Probabilmente bisogna rivedere il risparmio energetico del cellulare, probabilmente in questo sample (è un pre produzione?) deve ancora essere corretto questo problema

una volta risolto dovrebbe avere pari autonomia di terminali simili (htc one s per dire)

resta un'ottima soluzione se priva di bachi a mio parere. Compri una sola volta le app, hai un tablet 3g e paghi il tutto un prezzo ragionevole.

Il monitor del tablet è IPS? Perchè solitamente gli asus sono IPS. Se così fosse è da evidenziare direi no? Altrimenti scrivete che è TN, ma scrivendo LCD è come dire niente
Commento di Sheldon Cooper 31 maggio 2012 - 11:58

 Originariamente inviata da Dirty_Punk

suppongo che il fatto che scalda vada pari pari con la scarsa autonomia.
Probabilmente bisogna rivedere il risparmio energetico del cellulare, probabilmente in questo sample (è un pre produzione?) deve ancora essere corretto questo problema

una volta risolto dovrebbe avere pari autonomia di terminali simili (htc one s per dire)

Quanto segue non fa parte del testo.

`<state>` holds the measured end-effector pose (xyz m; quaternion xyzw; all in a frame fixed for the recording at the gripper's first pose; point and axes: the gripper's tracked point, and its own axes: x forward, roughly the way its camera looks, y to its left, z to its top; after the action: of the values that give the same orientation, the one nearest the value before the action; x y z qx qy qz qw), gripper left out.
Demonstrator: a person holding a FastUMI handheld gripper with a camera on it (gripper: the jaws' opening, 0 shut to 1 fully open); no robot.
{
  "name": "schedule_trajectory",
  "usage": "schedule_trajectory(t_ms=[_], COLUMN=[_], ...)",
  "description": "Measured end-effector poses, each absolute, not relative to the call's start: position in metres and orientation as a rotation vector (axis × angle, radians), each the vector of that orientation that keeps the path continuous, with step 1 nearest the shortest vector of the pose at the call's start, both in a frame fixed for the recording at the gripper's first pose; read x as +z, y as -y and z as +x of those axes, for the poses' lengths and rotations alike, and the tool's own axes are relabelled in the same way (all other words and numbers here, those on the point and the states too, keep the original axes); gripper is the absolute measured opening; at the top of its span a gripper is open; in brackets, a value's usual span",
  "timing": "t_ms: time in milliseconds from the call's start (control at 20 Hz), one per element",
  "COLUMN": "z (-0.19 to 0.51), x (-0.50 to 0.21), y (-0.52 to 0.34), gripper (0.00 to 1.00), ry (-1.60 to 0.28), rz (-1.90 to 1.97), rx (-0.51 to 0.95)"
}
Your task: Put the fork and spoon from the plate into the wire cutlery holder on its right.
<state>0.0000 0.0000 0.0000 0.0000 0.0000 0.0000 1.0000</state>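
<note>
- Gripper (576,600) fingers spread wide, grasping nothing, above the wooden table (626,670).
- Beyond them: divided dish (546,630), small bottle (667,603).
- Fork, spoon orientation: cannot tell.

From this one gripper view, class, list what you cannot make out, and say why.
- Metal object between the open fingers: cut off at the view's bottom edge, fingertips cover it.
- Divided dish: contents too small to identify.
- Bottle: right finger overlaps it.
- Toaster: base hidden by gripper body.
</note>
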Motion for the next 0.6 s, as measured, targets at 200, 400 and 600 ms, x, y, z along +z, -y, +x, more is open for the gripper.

Per forza dai, non è possibile che faccia così pena... è praticamente IDENTICO al HTC One S (cpu e schermo), ha solo 100 mah in meno di batteria, ma non può durare un terzo!!!

@REDAZIONE: Vi prego, diteci che c'è un errore, o che avete notato un problema nel risparmio energetico, è un risultato troppo scarso.